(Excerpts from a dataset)
+===+

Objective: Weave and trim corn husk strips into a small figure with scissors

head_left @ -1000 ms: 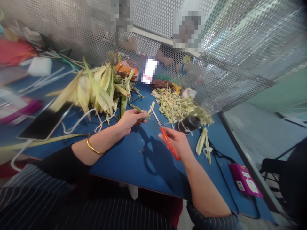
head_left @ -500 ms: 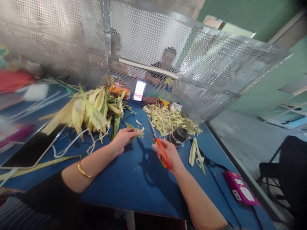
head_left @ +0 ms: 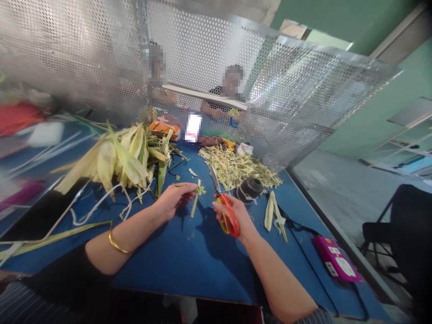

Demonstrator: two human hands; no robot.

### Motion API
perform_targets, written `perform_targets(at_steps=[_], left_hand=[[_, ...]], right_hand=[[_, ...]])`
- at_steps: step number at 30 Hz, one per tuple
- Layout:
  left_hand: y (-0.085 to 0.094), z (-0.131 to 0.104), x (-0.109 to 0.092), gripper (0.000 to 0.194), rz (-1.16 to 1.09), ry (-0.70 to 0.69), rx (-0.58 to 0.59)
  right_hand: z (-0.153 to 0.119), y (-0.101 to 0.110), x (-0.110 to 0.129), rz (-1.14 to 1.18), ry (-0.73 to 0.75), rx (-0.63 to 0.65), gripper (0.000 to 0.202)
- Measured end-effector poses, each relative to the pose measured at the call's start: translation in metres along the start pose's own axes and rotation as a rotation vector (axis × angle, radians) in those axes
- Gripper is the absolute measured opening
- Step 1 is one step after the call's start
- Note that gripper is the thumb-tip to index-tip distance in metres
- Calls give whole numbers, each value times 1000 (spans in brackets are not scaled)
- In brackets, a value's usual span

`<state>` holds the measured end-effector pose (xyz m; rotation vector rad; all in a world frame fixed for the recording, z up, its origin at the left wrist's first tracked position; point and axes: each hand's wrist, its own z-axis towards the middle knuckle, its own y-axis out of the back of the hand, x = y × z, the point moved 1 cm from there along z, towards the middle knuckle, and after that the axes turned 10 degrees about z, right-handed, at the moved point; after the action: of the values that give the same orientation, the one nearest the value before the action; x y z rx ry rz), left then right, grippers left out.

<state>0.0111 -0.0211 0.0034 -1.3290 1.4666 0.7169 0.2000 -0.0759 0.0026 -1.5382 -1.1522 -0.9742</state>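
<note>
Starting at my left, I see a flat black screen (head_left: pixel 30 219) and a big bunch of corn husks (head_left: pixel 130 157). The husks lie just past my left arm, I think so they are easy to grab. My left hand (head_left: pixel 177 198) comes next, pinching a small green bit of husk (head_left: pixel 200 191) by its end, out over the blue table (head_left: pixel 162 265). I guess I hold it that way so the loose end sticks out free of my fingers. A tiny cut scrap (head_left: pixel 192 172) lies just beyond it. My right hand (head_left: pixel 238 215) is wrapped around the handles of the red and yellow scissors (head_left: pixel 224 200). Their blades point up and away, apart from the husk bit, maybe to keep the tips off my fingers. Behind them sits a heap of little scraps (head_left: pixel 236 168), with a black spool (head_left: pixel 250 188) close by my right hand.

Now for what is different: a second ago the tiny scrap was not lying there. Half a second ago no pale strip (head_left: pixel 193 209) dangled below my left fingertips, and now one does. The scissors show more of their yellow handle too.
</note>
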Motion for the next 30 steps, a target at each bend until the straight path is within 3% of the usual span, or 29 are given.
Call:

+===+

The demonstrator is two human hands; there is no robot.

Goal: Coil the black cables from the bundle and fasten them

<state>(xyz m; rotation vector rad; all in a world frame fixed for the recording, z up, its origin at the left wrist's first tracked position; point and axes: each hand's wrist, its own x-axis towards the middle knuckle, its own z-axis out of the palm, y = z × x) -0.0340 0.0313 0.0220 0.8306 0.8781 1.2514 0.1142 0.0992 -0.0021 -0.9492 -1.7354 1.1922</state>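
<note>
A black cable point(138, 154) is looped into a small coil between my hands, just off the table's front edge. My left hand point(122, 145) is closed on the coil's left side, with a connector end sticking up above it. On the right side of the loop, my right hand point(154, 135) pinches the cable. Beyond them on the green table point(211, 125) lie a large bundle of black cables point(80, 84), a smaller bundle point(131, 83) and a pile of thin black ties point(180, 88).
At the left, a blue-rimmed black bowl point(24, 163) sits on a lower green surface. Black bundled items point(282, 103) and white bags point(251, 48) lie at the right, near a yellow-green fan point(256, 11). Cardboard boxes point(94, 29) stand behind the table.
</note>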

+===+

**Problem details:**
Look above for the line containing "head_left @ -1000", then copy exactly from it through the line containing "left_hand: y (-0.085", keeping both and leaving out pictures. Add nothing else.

**Result of the task:**
head_left @ -1000 ms: 
head_left @ -500 ms: 
head_left @ +0 ms: 

Demonstrator: two human hands; no robot.

### Motion API
perform_targets, written `perform_targets(at_steps=[_], left_hand=[[_, ...]], right_hand=[[_, ...]])`
- at_steps: step number at 30 Hz, one per tuple
- Layout:
  left_hand: y (-0.085 to 0.094), z (-0.131 to 0.104), x (-0.109 to 0.092), gripper (0.000 to 0.194), rz (-1.16 to 1.09), ry (-0.70 to 0.69), rx (-0.58 to 0.59)

This completes the exercise.